§ What you should do
What is needed is an exact copy of the listing, with no pictures in it.

§ Dataset content
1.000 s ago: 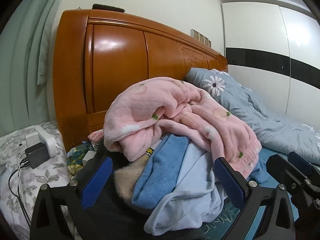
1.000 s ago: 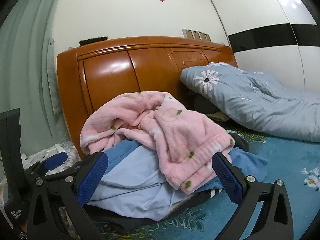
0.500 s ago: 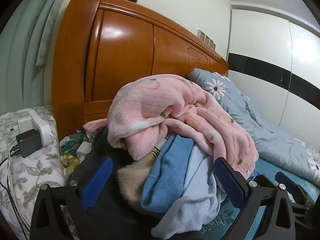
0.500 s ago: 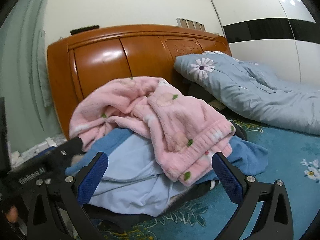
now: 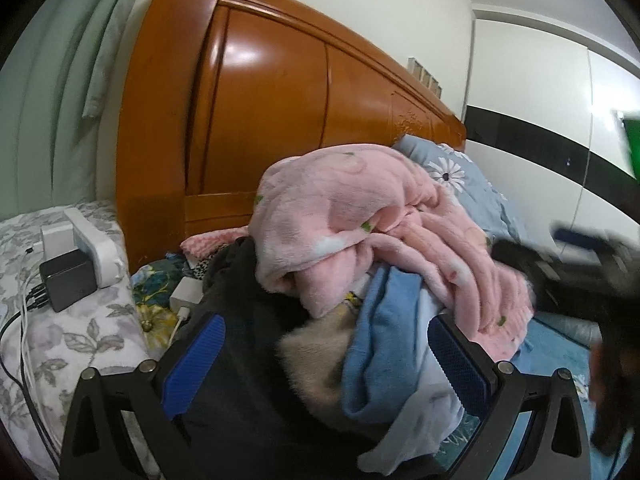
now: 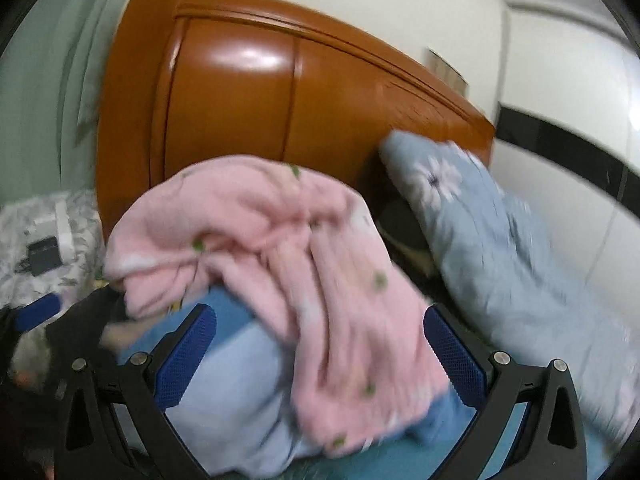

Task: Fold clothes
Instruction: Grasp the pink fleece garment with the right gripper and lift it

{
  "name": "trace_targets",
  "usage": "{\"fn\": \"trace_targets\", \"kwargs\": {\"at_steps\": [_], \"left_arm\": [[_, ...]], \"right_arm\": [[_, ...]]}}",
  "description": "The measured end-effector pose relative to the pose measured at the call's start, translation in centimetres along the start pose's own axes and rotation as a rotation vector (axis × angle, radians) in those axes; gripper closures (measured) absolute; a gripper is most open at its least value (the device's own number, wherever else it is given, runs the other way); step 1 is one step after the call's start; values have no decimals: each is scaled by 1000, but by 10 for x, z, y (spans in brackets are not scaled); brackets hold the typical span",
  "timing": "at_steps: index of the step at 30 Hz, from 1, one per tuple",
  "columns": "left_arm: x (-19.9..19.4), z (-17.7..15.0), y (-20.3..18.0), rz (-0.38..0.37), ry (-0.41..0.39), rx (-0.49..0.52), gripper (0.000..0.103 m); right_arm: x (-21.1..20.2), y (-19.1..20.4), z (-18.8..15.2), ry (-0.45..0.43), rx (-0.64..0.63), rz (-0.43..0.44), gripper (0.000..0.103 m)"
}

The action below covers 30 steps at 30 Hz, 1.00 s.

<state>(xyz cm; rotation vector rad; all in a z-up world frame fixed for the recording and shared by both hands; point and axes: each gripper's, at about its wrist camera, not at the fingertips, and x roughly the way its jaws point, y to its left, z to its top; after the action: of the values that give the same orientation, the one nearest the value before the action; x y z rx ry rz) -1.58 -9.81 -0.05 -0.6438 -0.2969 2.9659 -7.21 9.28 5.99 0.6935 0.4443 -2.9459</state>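
A heap of clothes lies on the bed against the headboard. A fluffy pink garment [image 5: 360, 216] with green specks tops it, also in the right wrist view [image 6: 288, 256]. Under it lie a blue garment [image 5: 380, 332], a pale blue one [image 6: 236, 396], a beige fuzzy one [image 5: 316, 360] and a dark one [image 5: 240, 360]. My left gripper [image 5: 326, 356] is open, its blue pads either side of the heap's near edge, holding nothing. My right gripper [image 6: 320, 348] is open over the pink and pale blue clothes; its view is blurred. It shows blurred at the right of the left wrist view [image 5: 580, 256].
An orange wooden headboard [image 5: 272, 112] stands behind the heap. A grey-blue flowered duvet [image 6: 500, 240] lies to the right. A nightstand with a floral cloth [image 5: 68, 320] holds a white box, a black charger [image 5: 68, 280] and cables at the left. The bedsheet [image 5: 552, 348] is teal.
Both grippers have moved closer to the heap and swung left. The right gripper is moving fast, so its view is blurred. Both stay open.
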Motion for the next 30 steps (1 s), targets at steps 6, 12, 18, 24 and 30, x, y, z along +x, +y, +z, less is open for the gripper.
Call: {"fn": "trace_targets", "kwargs": {"at_steps": [6,12,18,24,30], "left_arm": [[11,0,24,1,63,-83,0],[16,-2,30,-5,81,-104,0],[15,-3,27,-7,84,-92,0],[10,-2,25,-27,86,-99,0],[5,-1,10,-102,91,-93,0]], "right_arm": [[55,49,35,48,-197,32,0],[85,97,50,29,-344,11,6],[88,83,65,77,-195,30,90],[42,18,70,27,25,2,102],[-25,-56,56,-14,169,-62,103]]}}
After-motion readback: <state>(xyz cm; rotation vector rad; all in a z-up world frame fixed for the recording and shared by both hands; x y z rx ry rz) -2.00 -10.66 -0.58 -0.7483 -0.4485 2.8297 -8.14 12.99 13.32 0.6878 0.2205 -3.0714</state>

§ Task result
1.000 s ago: 
1.000 s ago: 
0.500 s ago: 
0.500 s ago: 
now: 
now: 

Task: Fold clothes
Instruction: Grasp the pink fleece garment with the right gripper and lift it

{
  "name": "trace_targets",
  "usage": "{\"fn\": \"trace_targets\", \"kwargs\": {\"at_steps\": [_], \"left_arm\": [[_, ...]], \"right_arm\": [[_, ...]]}}",
  "description": "The measured end-effector pose relative to the pose measured at the call's start, translation in centimetres along the start pose's own axes and rotation as a rotation vector (axis × angle, radians) in those axes; gripper closures (measured) absolute; a gripper is most open at its least value (the device's own number, wherever else it is given, runs the other way); step 1 is one step after the call's start; values have no decimals: each is scaled by 1000, but by 10 for x, z, y (spans in brackets are not scaled); brackets hold the typical span",
  "timing": "at_steps: index of the step at 30 Hz, from 1, one per tuple",
  "columns": "left_arm: x (-19.9..19.4), z (-17.7..15.0), y (-20.3..18.0), rz (-0.38..0.37), ry (-0.41..0.39), rx (-0.49..0.52), gripper (0.000..0.103 m); right_arm: x (-21.1..20.2), y (-19.1..20.4), z (-18.8..15.2), ry (-0.45..0.43), rx (-0.64..0.63), rz (-0.43..0.44), gripper (0.000..0.103 m)"
}

The action below covers 30 steps at 30 Hz, 1.00 s.

<state>(xyz cm; rotation vector rad; all in a z-up world frame fixed for the recording and shared by both hands; point and axes: each gripper's, at about its wrist camera, not at the fingertips, and x roughly the way its jaws point, y to its left, z to its top; after the action: of the values that give the same orientation, the one nearest the value before the action; x y z rx ry rz) -1.58 -9.81 -0.05 -0.6438 -0.2969 2.9659 -7.21 9.28 5.99 0.6935 0.4443 -2.9459</state>
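A heap of clothes lies on the bed against the headboard. A fluffy pink garment [image 5: 360, 216] with green specks tops it, also in the right wrist view [image 6: 288, 256]. Under it lie a blue garment [image 5: 380, 332], a pale blue one [image 6: 236, 396], a beige fuzzy one [image 5: 316, 360] and a dark one [image 5: 240, 360]. My left gripper [image 5: 326, 356] is open, its blue pads either side of the heap's near edge, holding nothing. My right gripper [image 6: 320, 348] is open over the pink and pale blue clothes; its view is blurred. It shows blurred at the right of the left wrist view [image 5: 580, 256].
An orange wooden headboard [image 5: 272, 112] stands behind the heap. A grey-blue flowered duvet [image 6: 500, 240] lies to the right. A nightstand with a floral cloth [image 5: 68, 320] holds a white box, a black charger [image 5: 68, 280] and cables at the left. The bedsheet [image 5: 552, 348] is teal.
Both grippers have moved closer to the heap and swung left. The right gripper is moving fast, so its view is blurred. Both stay open.
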Motion for the next 30 steps (1 s), targets at steps 6, 12, 18, 24 and 30, x, y, z along +x, +y, +z, less is open for the gripper.
Call: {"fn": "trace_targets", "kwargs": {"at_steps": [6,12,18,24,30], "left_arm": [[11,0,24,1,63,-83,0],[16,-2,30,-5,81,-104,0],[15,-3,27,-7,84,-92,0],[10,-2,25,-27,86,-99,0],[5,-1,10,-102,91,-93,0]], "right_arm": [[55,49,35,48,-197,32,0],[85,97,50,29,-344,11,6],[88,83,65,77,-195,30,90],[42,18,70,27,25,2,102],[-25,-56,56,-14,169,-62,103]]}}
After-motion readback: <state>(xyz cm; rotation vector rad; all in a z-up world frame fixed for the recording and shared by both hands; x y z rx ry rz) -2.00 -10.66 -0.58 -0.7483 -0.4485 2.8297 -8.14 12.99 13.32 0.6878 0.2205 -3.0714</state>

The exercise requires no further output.